Как только дверь за ними захлопнулась, Дима притянул настроенную по–боевому любимую к себе. Он чувствовал: она завелась и злится, и сразу вспомнил суровый взгляд своей зеленоглазки на выходе из торгового цента в Бангкоке. Но ссориться не хотелось.
Весь энергетический заряд, собранный для удара по завышенной самооценке Димы, ушёл в страсть с первым же поцелуем. Настя успела только скинуть босоножки и в душ попала полностью одетая. Как и Дима. Тугие прохладные струи воды не приглушили страсть, а лишь освежили тела и подогрели интерес. Настя в прилипшем к телу прозрачном белом сарафане выглядела обворожительно и безмерно притягательно, эротично.
— Не хочу тебя раздевать, ты такая… — шептал Дима, осыпая её поцелуями.
Его одежда давно валялась на полу, а он всё гладил и целовал её сквозь мокрую ткань, покусывал, сжимал.
— Дима, — стонала она просительно.
— Не-а, ты была непослушной девочкой, спорила со мной, и сейчас будешь наказана. С особой жестокостью. — Он растягивал гласные и получал огромное удовольствие от каждого своего слова, от каждой её реакции на его прикосновения, от беззащитности, звучащей в её голосе. — Ночь будет очень долгой, Настя. Бесконечно долгой.
Она честно хотела сказать: «Посмотрим, кто ещё кого накажет», но его угроза обещала слишком много удовольствий.
Глава 24
Остаток каникул прошёл в неге и любви. Друзья загорали, купались, ели, пили и просто наслаждались жизнью, теплом и сибаритской атмосферой истинно курортного города.
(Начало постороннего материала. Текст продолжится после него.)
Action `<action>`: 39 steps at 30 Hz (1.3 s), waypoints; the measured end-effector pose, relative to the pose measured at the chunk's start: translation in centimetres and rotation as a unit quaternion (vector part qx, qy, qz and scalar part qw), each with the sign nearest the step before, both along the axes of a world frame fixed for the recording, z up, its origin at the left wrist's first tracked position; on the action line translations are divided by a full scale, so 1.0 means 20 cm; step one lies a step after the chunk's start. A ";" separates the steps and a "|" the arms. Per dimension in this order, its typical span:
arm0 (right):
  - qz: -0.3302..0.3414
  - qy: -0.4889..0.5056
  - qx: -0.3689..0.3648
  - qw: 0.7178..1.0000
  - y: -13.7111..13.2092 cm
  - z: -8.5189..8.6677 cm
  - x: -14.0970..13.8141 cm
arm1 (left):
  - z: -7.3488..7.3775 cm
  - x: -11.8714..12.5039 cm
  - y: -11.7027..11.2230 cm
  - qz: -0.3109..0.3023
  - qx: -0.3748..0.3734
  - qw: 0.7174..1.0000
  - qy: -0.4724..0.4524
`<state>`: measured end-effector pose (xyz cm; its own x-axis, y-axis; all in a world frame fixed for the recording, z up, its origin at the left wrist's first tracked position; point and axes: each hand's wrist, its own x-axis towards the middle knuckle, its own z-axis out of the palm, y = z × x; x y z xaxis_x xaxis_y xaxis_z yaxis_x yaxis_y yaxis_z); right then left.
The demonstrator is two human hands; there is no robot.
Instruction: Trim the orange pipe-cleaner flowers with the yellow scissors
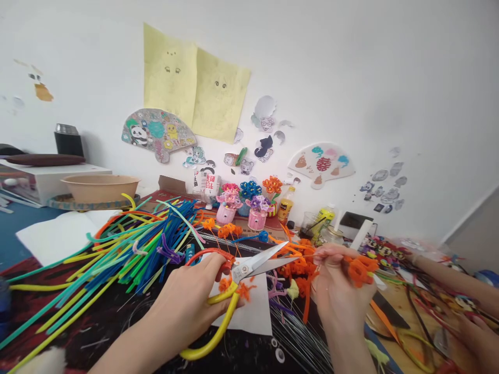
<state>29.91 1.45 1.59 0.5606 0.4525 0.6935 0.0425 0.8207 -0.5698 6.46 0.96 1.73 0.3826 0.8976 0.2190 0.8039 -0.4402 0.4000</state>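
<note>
My left hand (187, 301) grips a pair of scissors (249, 267) with yellow and orange handles, the blades open and pointing right. My right hand (337, 285) is closed in a pinch on an orange pipe-cleaner flower (360, 270) and holds its thin stem out toward the blades. The blade tips sit around that stem, just left of my right fingers. Orange fluff scraps (236, 286) lie on a white sheet (253, 311) under the scissors.
A heap of coloured pipe cleaners (128, 244) fills the left of the table. Finished flowers in small pots (255, 218), bottles and a jar stand at the back. Another person's forearms (456, 280) reach in from the right. A tan bowl (99, 187) sits far left.
</note>
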 end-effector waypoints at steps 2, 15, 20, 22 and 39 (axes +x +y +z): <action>0.005 0.000 0.002 1.000 0.00 0.00 0.00 | 0.00 0.00 0.00 -0.003 0.002 1.000 0.006; 0.014 -0.003 0.019 1.000 0.00 0.00 0.00 | -0.03 -0.01 0.02 -0.019 0.000 1.000 0.015; 0.016 0.002 0.011 1.000 0.00 0.01 0.00 | -0.01 -0.01 0.02 -0.018 -0.016 0.999 0.027; 0.013 0.000 0.008 1.000 -0.01 0.01 0.00 | -0.01 -0.01 0.02 -0.019 -0.015 0.999 0.029; 0.022 0.014 0.000 1.000 -0.01 0.01 0.00 | -0.04 -0.01 0.02 -0.058 -0.046 0.996 -0.051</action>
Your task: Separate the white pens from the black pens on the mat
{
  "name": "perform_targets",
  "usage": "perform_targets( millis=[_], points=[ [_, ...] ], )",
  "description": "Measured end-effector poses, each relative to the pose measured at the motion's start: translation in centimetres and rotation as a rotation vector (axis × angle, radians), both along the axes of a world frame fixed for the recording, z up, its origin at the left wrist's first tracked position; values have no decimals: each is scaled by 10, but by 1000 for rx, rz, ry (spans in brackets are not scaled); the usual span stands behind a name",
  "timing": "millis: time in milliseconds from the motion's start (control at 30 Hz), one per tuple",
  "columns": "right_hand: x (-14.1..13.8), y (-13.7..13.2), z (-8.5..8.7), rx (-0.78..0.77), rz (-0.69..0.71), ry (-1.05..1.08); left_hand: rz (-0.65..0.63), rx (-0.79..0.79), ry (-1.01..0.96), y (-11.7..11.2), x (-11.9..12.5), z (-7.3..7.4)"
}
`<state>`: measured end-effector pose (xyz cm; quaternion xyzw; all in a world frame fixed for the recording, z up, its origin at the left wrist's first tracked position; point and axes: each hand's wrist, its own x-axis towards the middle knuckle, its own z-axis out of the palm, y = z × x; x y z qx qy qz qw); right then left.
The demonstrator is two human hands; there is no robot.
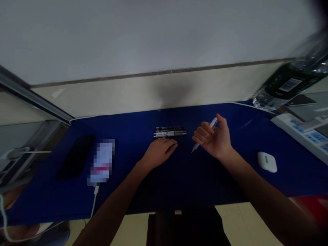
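Note:
A pen [196, 147] with a white upper end is in my right hand [211, 136], the fingers curled round its barrel. Its tip points down and to the left, and my thumb lies by its top end. My left hand [160, 150] rests palm down on the blue mat [179, 184], fingers loosely stretched and nothing visible in them. Just beyond its fingertips lie several pens [170, 132] side by side, some dark and some white and grey; whether the fingers touch the nearest one I cannot tell.
On the left lie a phone [101, 160] with a white cable [95, 196] and a dark flat object [77, 155]. A white earbud case [267, 162] sits on the right. Beyond it are a power strip [304, 128] and a plastic bottle [284, 85]. A wall [115, 97] borders the mat's back.

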<state>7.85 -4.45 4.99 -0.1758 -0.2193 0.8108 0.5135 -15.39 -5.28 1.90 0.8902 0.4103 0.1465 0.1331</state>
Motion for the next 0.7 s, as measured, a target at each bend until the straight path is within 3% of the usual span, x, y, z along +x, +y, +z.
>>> perform_targets(
  millis=[700],
  points=[
    [-1, 3, -3, 15, 23, -25, -10, -7, 1, 0, 0, 0]
  ],
)
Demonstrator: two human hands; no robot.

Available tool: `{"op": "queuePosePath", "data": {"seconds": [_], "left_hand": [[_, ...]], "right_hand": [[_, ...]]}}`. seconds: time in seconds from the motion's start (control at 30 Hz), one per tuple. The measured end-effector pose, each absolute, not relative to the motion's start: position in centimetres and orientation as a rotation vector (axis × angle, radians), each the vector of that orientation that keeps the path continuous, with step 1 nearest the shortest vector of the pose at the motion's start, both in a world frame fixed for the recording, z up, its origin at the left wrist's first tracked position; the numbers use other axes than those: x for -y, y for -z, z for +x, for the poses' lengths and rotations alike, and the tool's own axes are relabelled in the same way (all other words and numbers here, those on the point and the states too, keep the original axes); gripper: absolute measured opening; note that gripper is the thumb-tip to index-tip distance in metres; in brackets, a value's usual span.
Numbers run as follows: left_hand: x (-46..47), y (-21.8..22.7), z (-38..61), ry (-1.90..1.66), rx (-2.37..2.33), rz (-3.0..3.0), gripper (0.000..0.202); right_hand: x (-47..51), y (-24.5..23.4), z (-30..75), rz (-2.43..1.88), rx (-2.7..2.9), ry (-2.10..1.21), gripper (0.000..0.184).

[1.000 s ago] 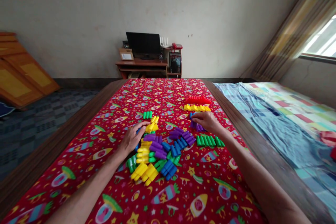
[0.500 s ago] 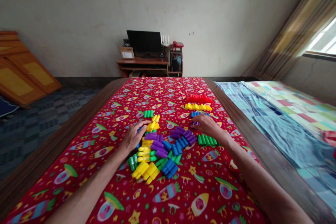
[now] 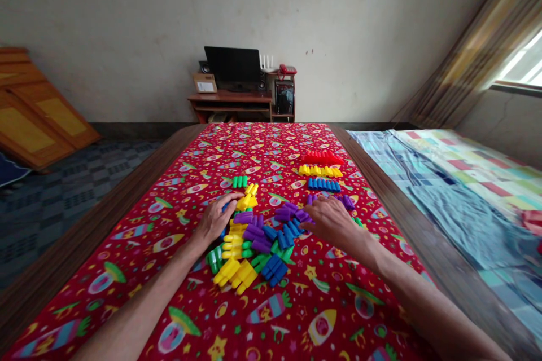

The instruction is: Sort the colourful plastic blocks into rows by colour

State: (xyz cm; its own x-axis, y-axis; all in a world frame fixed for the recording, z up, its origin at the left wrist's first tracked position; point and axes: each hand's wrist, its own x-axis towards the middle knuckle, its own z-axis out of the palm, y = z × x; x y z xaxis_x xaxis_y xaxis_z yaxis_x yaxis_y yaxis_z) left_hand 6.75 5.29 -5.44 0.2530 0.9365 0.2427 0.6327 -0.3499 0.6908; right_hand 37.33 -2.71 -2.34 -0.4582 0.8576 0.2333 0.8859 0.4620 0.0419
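My left hand rests at the left edge of a loose pile of plastic blocks, fingers stretched out and loosely curved. A blue block shows partly under it, beside yellow blocks. Over the right side of the pile is my right hand, open, with its fingertips at a purple block; whether they touch it is unclear. Behind that hand runs a row of purple blocks, partly hidden. It also covers most of a green row.
Farther back on the red patterned cloth lie rows of blue blocks, yellow blocks and red blocks. A green block lies beyond the pile. A bed stands right of the table.
My right hand has moved from the purple row back toward me and slightly left, to the purple blocks in the pile. The blue row is now uncovered. My left hand stays put.
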Motion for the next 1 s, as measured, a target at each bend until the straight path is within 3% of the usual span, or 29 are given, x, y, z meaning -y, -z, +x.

За день до вылета домой они арендовали катер на весь день и обследовали роскошные пляжи островов — с мелким белым песком, шёлковыми струйками стекавшим через пальцы; с настырными обезьянками, нагло ворующими бананы прямо из лодки, на которой они подошли к берегу; с прозрачной бирюзовой водой, тёплой и ласковой.
По Вселенскому Закону Подлости именно в этот день большая часть отдыхающих умудрилась обгореть — парни не мазались кремом своевременно, а девушки, хоть и мазались, но проводили слишком много времени на солнце, надеясь напоследок загореть посильнее.